BACKGROUND/AIM: This study pursued two goals: Firstly, to search for anatomical structures strongly correlating with dose deterioration, and secondly to investigate the effectiveness of image registration focusing on critical anatomy by comparing it with a conventional method. The aim was to achieve robust image registration to correct for anatomical changes during treatment.

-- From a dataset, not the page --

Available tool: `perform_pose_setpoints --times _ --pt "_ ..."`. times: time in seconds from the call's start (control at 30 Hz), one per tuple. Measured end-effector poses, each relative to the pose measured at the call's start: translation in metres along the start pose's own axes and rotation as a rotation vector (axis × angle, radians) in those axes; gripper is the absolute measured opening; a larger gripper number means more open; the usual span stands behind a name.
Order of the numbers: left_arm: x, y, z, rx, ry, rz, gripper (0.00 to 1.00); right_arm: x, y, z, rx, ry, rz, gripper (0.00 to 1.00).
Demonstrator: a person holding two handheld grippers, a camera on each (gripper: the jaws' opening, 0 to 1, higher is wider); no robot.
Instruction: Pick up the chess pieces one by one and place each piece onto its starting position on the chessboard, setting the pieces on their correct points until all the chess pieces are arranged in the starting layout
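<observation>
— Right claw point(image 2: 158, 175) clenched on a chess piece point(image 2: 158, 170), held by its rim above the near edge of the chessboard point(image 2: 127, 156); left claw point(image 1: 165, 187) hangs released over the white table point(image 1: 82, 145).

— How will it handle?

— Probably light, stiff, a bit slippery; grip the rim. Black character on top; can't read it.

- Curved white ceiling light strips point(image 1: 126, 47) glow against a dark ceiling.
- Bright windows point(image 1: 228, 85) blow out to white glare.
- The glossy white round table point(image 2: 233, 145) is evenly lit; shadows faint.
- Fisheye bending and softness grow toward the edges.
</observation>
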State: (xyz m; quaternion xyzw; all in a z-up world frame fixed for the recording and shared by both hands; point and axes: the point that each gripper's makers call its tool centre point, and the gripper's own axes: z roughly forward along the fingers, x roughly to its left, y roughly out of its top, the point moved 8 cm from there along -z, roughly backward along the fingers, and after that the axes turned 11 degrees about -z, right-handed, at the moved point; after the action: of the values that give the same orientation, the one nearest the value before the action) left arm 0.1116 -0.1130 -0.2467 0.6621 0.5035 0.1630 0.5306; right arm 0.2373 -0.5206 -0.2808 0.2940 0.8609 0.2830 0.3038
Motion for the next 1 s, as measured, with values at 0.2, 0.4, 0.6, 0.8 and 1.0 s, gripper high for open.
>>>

PATIENTS AND METHODS: Twenty patients with head and neck cancer were enrolled, and 68 simulation computed tomography (CT) and rescan CT image sets were retrospectively analyzed. Forty volumetric-modulated arc therapy and intensity-modulated proton therapy plans were generated and recalculated according to the rescan CT to evaluate the dose effects of anatomical changes. Correlation coefficients were calculated for the relationships between the six-axis motion of the anatomy and the dose indices for the clinical target volume (CTV) and organs at risk. In the image registration, we compared a conventional method and target-based registration that limited the registration range to the CTV and vertebrae.

RESULTS: The CTV coverage and spinal cord dose were correlated with the position error associated with the pitch and vertical position of the vertebrae, and the parotid gland and oral cavity dose were strongly correlated with the position error associated with the roll of the clivus and mandible. The target registration improved CTV coverage and suppressed the increase in dose to organs at risk compared with conventional methods.

CONCLUSION: Monitoring vertebral alignment, the assessment and correction of positioning errors associated with the clivus and mandible position errors are important to ensure the quality of daily treatment. Target-based registration may allow for more robust image registration.